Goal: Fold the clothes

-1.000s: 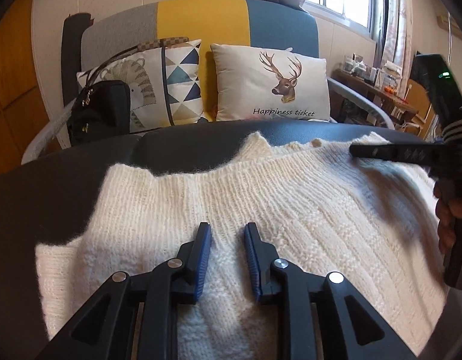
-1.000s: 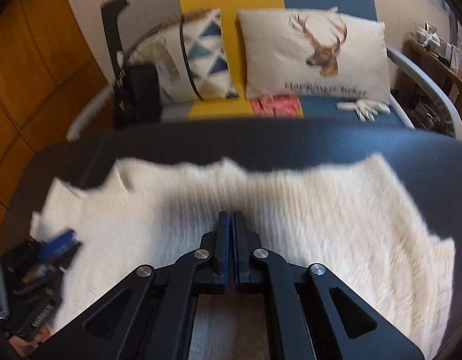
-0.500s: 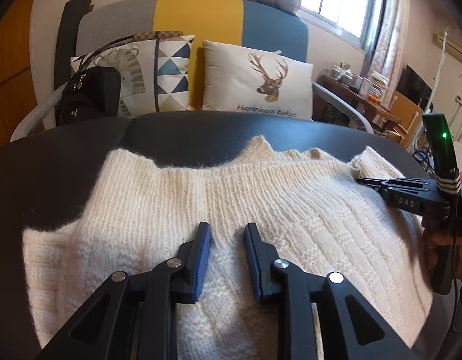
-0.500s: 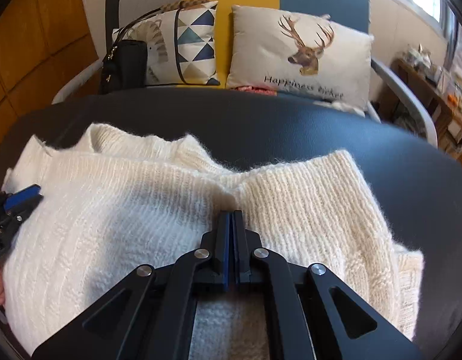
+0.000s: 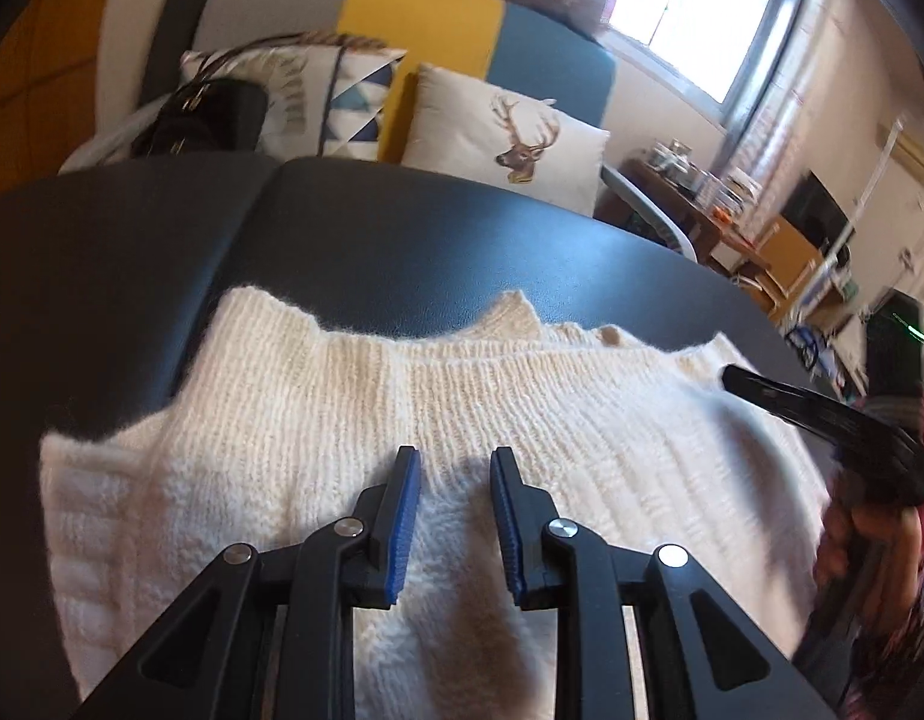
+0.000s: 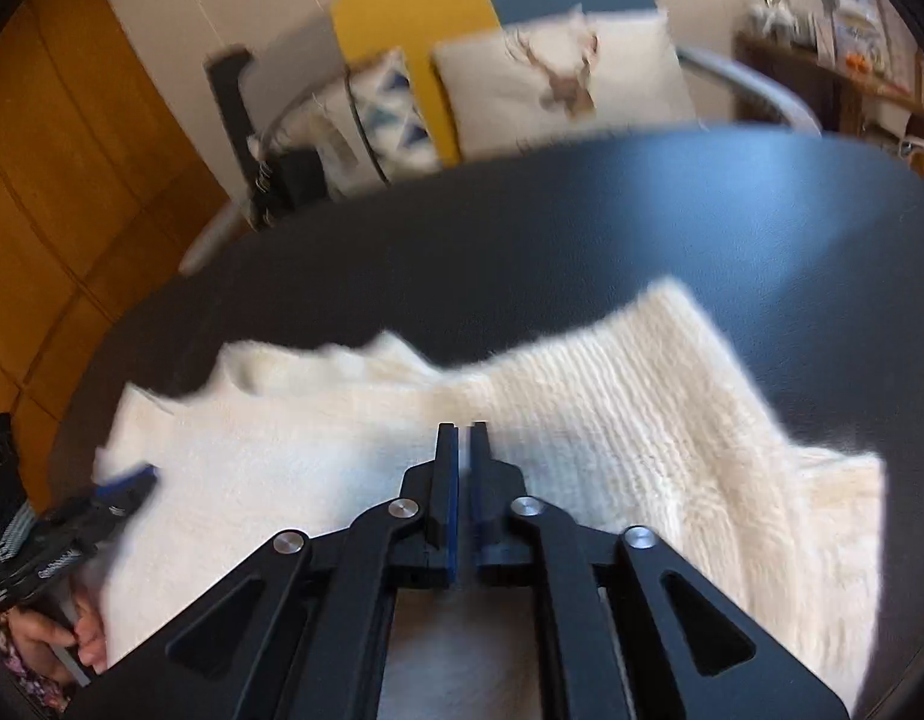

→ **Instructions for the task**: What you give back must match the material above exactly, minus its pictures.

→ **Written reply**:
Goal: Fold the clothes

-1.000s: 
-1.000s: 
-0.500s: 
-0.500s: 
+0.000s: 
+0.000s: 

No additional output will be generated.